*Exercise goal*
Beneath this instruction is a listing; print exactly the lines in it starting at the line that contains "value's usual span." and going through the line that contains "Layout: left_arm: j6".
---- Input for this task
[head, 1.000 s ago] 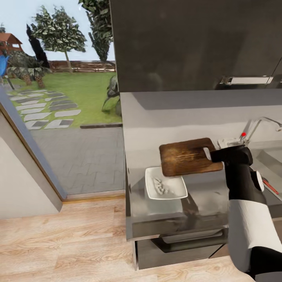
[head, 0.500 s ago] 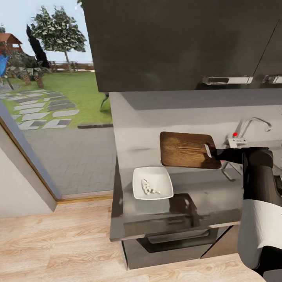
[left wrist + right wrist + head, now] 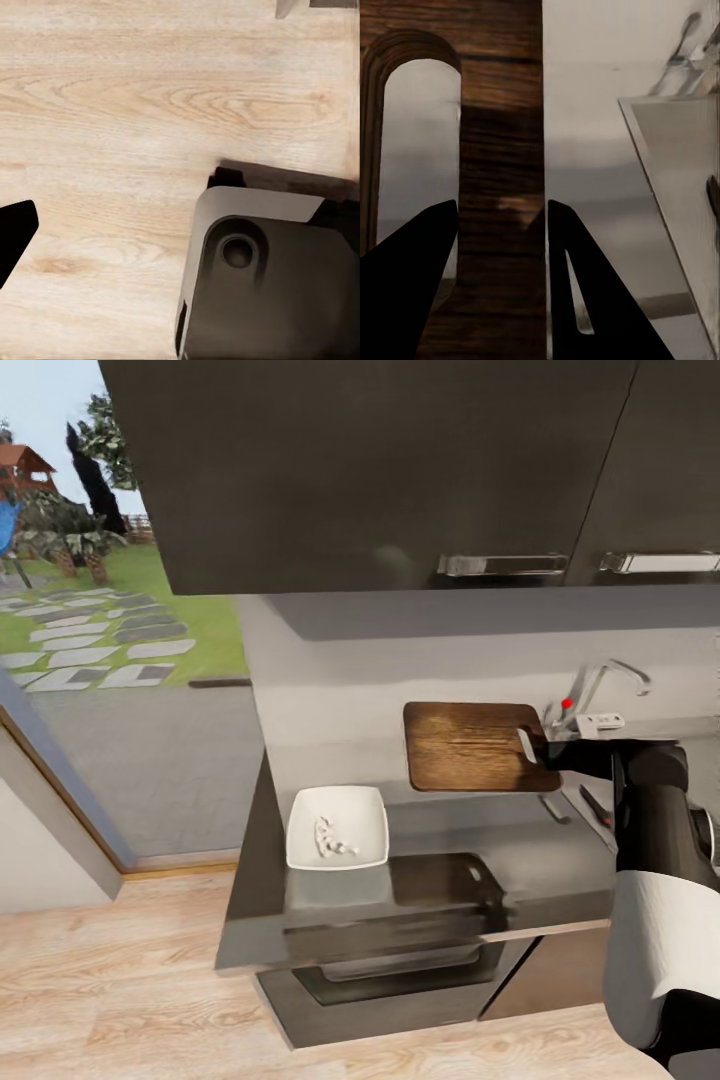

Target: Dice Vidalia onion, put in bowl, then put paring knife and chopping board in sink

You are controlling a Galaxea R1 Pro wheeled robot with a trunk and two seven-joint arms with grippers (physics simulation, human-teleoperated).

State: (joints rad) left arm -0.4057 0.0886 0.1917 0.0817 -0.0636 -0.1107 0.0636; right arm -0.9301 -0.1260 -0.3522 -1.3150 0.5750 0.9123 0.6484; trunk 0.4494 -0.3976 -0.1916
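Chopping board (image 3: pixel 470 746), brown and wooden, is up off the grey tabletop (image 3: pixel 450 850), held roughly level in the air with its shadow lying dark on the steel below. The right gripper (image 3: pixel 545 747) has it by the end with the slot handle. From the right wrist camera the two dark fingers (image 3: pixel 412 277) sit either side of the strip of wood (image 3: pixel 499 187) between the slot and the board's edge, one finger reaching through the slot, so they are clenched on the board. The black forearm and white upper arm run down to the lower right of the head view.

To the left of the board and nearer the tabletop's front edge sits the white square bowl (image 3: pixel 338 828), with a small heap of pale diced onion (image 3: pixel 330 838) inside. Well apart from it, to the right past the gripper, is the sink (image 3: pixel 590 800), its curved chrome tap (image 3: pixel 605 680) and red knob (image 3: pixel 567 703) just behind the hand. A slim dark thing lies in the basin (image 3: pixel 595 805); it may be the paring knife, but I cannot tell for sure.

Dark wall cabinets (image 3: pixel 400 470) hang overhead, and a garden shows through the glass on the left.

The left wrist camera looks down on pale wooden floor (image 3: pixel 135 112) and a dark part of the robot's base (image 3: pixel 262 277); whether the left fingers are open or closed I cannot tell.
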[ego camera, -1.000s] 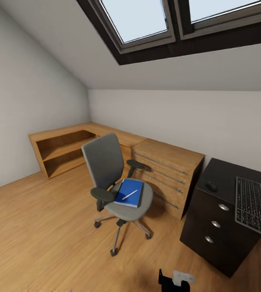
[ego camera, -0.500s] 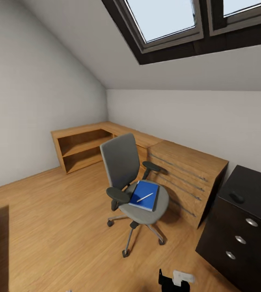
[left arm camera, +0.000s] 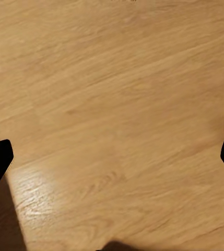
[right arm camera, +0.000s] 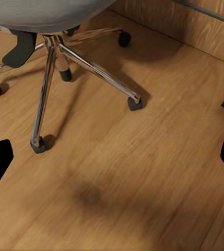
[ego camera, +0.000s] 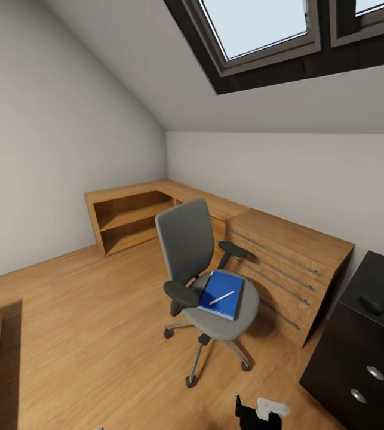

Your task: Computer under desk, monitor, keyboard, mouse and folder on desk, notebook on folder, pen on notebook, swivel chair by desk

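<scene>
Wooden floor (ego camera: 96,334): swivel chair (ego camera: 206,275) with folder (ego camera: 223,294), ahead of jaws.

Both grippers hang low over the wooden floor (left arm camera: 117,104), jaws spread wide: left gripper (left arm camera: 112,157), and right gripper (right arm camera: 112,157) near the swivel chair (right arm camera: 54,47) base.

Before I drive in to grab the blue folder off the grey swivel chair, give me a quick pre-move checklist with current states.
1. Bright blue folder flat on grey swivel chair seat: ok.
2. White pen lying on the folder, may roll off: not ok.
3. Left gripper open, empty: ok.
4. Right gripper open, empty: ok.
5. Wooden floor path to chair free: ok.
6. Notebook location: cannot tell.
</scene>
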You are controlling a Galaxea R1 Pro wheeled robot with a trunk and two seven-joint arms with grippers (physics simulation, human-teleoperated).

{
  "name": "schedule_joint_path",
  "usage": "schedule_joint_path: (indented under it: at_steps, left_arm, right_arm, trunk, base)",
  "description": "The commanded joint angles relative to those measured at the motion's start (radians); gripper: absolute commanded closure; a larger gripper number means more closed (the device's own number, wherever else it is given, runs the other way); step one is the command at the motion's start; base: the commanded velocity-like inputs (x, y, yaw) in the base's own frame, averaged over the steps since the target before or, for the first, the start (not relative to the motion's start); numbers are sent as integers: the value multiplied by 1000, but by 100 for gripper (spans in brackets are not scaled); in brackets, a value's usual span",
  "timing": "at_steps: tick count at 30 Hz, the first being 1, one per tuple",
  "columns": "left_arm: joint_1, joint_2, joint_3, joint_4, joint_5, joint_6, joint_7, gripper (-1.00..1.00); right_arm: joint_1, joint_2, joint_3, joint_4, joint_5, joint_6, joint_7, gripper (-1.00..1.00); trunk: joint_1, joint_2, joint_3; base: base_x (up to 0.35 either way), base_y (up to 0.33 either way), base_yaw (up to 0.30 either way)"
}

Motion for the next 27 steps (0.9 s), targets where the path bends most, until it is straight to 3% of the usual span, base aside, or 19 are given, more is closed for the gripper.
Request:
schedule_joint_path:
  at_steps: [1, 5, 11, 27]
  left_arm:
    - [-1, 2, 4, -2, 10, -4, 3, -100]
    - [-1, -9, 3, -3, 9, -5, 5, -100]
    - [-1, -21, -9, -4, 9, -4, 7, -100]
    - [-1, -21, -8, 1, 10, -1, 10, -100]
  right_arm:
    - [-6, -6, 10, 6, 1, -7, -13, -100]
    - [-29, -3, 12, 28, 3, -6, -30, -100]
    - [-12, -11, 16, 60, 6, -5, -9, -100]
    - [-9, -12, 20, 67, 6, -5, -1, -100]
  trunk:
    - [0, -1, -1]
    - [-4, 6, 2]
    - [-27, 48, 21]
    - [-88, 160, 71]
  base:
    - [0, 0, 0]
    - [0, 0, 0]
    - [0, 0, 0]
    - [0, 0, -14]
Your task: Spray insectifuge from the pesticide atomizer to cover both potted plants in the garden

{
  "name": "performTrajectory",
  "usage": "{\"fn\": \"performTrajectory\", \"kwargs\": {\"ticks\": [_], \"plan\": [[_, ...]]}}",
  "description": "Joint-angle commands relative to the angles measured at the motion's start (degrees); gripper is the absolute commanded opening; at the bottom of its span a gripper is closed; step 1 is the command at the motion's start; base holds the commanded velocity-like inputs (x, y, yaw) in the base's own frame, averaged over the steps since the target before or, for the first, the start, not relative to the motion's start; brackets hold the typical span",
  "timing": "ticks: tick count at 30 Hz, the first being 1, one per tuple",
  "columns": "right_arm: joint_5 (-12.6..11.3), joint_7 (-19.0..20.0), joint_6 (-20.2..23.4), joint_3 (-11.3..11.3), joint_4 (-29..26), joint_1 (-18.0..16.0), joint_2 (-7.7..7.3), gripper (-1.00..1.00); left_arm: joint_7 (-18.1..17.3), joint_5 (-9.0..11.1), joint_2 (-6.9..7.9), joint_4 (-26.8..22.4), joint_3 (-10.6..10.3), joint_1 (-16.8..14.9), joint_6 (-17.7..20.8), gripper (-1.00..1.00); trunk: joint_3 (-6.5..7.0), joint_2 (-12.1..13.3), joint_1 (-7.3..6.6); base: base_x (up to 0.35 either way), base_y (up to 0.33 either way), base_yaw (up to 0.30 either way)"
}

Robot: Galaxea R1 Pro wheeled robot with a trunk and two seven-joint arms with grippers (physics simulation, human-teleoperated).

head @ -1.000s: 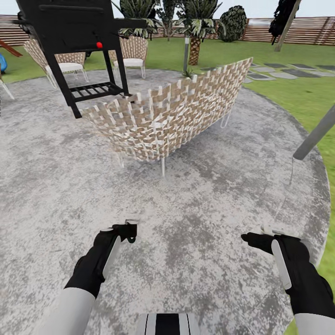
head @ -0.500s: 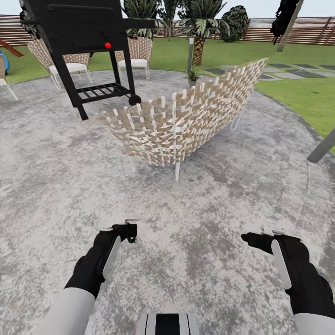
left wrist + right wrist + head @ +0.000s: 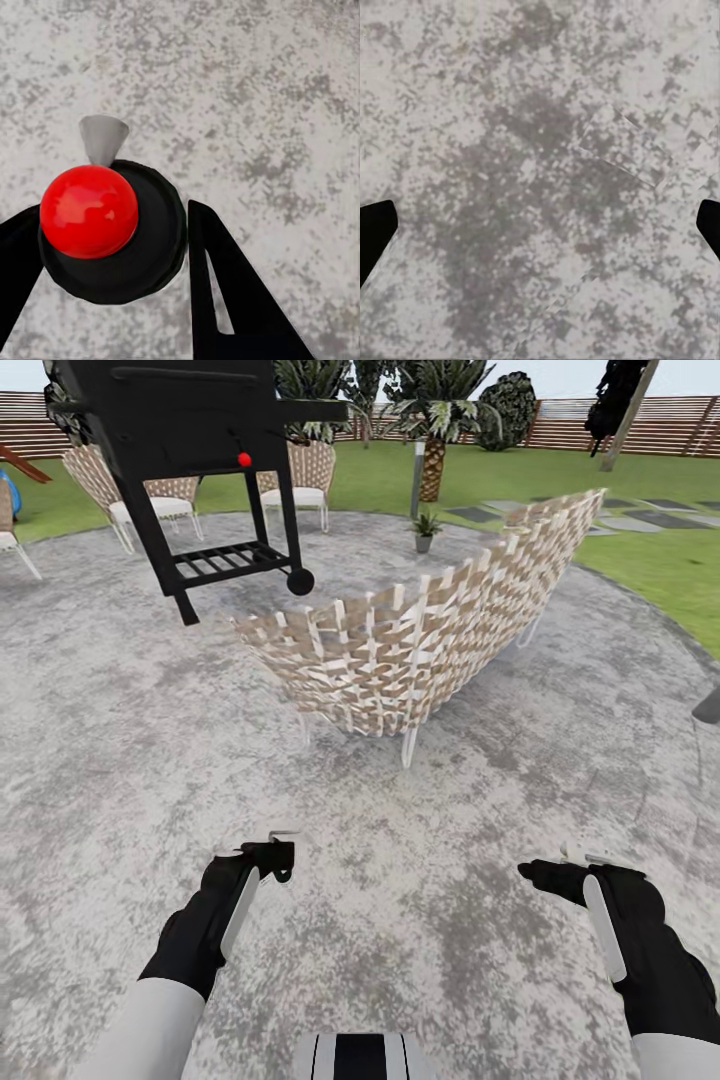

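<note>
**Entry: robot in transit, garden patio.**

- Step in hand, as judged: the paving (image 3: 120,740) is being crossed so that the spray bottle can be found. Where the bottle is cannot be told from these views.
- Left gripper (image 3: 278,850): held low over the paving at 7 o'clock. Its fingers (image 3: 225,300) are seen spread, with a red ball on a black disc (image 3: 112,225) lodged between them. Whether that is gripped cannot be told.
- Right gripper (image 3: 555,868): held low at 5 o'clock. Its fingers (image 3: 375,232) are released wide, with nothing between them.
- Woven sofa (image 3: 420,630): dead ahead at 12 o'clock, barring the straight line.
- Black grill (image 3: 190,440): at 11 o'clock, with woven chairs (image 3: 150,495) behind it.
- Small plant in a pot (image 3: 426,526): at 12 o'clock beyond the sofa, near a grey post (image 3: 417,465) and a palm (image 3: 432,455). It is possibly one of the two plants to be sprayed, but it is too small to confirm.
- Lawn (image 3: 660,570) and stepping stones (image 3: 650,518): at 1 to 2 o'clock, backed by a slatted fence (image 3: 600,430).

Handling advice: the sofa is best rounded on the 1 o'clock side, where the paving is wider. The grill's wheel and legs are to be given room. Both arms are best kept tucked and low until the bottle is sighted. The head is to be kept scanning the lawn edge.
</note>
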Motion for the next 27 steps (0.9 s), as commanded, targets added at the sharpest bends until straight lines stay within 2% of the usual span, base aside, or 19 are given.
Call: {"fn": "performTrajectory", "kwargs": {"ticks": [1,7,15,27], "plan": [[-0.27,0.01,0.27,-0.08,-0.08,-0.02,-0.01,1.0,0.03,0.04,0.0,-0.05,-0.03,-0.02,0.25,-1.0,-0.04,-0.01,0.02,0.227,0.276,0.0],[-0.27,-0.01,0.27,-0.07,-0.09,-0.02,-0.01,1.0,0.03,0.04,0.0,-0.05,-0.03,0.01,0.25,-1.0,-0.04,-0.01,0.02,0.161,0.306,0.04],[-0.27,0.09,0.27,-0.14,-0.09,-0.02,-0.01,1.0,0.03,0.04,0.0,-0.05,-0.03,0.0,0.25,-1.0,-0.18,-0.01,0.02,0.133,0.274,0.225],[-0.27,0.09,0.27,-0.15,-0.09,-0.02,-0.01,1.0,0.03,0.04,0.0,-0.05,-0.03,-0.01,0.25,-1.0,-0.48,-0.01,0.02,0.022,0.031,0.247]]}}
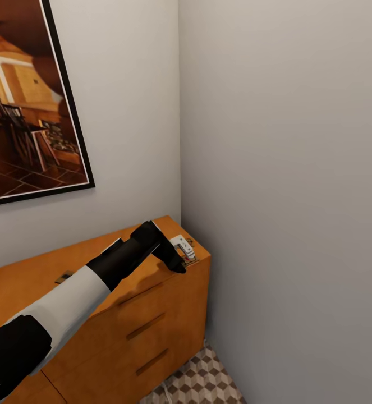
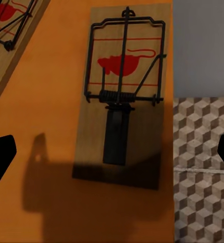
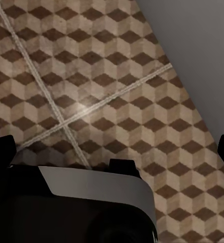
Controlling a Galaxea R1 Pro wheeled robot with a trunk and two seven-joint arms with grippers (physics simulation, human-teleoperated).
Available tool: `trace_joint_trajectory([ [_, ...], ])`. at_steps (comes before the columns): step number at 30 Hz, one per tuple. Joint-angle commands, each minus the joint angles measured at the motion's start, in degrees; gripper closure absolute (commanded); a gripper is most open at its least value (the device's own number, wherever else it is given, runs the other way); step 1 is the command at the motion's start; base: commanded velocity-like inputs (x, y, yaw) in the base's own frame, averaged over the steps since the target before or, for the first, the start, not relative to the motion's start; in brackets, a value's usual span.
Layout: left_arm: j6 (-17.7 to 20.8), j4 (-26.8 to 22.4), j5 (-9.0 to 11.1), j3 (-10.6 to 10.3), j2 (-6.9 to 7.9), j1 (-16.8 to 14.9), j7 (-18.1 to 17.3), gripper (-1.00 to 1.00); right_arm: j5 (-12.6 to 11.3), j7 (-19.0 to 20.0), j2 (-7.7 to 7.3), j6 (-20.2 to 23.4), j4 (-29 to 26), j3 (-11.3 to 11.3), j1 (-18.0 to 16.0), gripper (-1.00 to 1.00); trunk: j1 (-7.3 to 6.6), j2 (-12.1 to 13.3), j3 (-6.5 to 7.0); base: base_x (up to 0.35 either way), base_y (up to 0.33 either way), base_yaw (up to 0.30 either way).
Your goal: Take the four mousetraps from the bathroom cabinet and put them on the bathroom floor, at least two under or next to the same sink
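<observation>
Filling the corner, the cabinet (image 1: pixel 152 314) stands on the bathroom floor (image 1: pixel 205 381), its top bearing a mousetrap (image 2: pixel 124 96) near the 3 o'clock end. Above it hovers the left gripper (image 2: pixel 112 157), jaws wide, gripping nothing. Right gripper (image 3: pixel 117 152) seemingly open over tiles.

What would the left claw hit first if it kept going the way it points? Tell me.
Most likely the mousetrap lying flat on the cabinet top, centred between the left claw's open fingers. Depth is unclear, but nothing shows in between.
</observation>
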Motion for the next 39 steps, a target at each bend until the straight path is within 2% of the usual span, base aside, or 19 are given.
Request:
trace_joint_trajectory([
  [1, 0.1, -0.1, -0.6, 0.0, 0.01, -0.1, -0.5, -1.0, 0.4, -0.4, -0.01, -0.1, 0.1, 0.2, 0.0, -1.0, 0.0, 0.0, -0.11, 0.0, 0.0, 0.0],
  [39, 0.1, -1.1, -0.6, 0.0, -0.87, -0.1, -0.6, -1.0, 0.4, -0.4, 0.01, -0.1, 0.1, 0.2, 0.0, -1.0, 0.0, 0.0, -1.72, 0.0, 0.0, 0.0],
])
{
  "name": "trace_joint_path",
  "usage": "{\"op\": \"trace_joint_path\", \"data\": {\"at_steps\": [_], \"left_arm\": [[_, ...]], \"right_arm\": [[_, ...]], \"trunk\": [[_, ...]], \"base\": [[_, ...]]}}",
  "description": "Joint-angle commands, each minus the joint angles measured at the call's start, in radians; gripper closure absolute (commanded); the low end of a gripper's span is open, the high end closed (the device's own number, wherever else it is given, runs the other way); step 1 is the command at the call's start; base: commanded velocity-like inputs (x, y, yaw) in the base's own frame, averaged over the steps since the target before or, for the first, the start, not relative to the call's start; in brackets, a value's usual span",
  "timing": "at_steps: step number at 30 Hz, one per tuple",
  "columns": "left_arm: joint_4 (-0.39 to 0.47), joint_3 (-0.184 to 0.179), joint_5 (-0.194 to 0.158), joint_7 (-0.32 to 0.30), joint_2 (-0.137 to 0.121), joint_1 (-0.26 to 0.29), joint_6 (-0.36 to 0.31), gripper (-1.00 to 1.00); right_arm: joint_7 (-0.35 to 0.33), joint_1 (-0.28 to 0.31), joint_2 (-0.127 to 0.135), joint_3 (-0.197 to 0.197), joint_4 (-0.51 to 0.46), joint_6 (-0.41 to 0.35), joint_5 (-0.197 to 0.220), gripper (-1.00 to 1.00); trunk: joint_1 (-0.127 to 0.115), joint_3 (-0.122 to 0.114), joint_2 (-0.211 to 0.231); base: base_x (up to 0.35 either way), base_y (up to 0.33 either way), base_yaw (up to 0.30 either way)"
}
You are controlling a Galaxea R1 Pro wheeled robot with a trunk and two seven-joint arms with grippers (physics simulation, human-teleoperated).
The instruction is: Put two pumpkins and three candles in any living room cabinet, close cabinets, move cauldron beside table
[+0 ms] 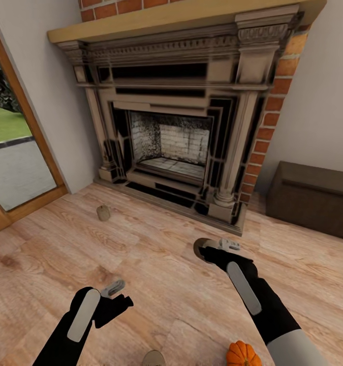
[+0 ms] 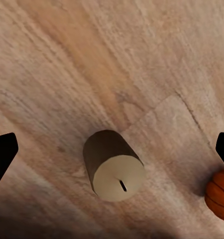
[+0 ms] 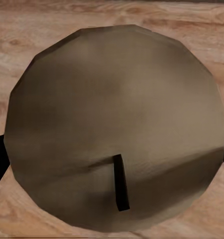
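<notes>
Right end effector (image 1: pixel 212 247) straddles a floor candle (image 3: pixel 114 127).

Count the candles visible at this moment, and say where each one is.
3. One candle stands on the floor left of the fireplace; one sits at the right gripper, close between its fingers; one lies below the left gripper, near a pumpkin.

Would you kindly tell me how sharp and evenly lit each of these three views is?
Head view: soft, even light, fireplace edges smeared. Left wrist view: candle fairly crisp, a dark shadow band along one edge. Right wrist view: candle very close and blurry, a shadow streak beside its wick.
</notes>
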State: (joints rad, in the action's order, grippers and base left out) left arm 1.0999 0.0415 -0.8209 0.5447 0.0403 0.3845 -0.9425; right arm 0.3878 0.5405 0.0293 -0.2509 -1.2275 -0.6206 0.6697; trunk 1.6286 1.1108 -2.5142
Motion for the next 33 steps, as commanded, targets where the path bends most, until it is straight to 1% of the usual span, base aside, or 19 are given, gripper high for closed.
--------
*Solution for this problem*
Available tool: `trace_joint_trajectory([ [_, ...], ])`. at_steps (comes before the columns): step number at 30 Hz, one per tuple. Joint-angle commands, each minus the joint angles measured at the motion's start, in degrees; gripper closure absolute (commanded); a gripper is most open at its least value (the device's own number, wherever else it is given, runs the other way); step 1 is the command at the motion's start; base: commanded velocity-like inputs (x, y, yaw) in the base's own frame, averaged over the steps since the target before or, for the first, the start, not relative to the motion's start; in brackets, a value's usual span.
Layout: left_arm: j6 (-17.7 to 20.8), j4 (-26.8 to 22.4), j5 (-9.0 to 11.1), j3 (-10.6 to 10.3), j2 (-6.9 to 7.9), j1 (-16.8 to 14.9), j7 (-18.1 to 17.3), gripper (-1.00 to 1.00); right_arm: j5 (-12.6 to 11.3), j7 (-19.0 to 20.0), j2 (-7.7 to 7.3), j6 (-20.2 to 23.4), j4 (-29 to 26), j3 (-11.3 to 11.3), j1 (-18.0 to 16.0), gripper (-1.00 to 1.00); trunk: j1 (-7.3 to 6.6), j2 (-12.1 to 13.3), j3 (-6.5 to 7.0); base: base_x (up to 0.35 either way), base_y (up to 0.33 either way), base_yaw (up to 0.30 either way).

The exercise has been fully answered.